著者
吉田 圭吾 高山 泰一 福原 弘太郎 内田 敦 関根 秀真 鹿志村 修
出版者
社団法人 日本リモートセンシング学会
雑誌
日本リモートセンシング学会誌 (ISSN:02897911)
巻号頁・発行日
vol.32, no.5, pp.287-299, 2012-11-20 (Released:2013-08-24)
参考文献数
53

This paper presents a monitoring method for paddy fields with hyperspectral remote sensing images in West Java, Indonesia. The statistical modeling method called sparse reguralization is introduced in two forms, that is, LASSO regression for the rice yield estimation and sparse discriminant analysis for the growth stage classification of rice plants, in order to take advantages of the detailed reflectance spectrum measured by numerous bands and to overcome the difficulties in hyperspectral image analysis such as model overfitting.
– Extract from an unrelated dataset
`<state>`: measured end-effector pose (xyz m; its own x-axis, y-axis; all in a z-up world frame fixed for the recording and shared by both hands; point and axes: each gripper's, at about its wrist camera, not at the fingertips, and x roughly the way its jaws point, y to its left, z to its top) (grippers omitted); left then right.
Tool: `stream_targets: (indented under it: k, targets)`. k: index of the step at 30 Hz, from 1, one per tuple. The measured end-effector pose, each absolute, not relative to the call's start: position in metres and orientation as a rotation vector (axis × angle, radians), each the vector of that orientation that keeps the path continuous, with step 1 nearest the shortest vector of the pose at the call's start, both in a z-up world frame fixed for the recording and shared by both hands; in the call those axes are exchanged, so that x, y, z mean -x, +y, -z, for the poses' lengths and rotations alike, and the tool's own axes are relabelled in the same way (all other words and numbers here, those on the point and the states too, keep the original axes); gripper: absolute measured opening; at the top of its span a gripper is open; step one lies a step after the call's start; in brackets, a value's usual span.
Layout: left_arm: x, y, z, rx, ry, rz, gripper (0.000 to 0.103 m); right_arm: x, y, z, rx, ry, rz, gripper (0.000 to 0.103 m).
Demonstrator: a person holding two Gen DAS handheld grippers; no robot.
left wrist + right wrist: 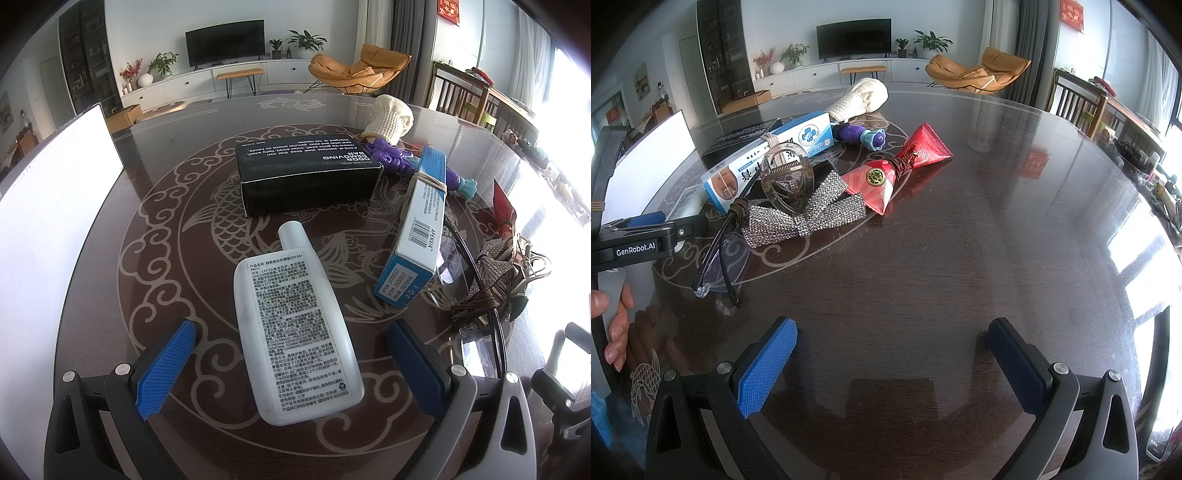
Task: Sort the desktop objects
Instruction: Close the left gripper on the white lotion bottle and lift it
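Left tongs (291, 365) are standing apart, straddling the white bottle (295, 328); right tongs (892, 365) are standing apart over bare bench (960, 258).

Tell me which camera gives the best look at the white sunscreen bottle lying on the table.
The left wrist view. The white sunscreen bottle lies flat in the middle of the picture between the open jaws of the left gripper, printed label up and cap pointing away. In the right wrist view I cannot pick it out; the blue and white box and other clutter fill that side.
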<state>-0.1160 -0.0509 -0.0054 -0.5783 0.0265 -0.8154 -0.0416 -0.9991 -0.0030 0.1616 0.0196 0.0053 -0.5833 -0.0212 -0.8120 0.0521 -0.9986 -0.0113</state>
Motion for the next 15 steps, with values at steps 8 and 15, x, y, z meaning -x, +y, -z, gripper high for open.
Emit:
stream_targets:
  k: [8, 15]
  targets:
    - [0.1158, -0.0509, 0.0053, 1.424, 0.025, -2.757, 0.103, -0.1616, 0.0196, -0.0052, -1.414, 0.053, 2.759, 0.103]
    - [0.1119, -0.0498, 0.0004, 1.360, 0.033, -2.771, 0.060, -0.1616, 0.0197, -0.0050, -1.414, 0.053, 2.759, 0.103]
Results of the experiment with airborne hyperspectral images measured by HyMap indicate that sparse regularization can predict paddy conditions with higher degree of accuracy than several estimation methods commonly used in remote sensing applications, such as normalized difference spectral index, partial least squares, or support vector machines. Besides, the prediction models have a limited number of bands which are expected to be informative to figure out the rice growth situation. The overall error between predicted rice yield of the target area and agricultural statistics is 6.40 %, showing the potential effectiveness of methods described in this paper.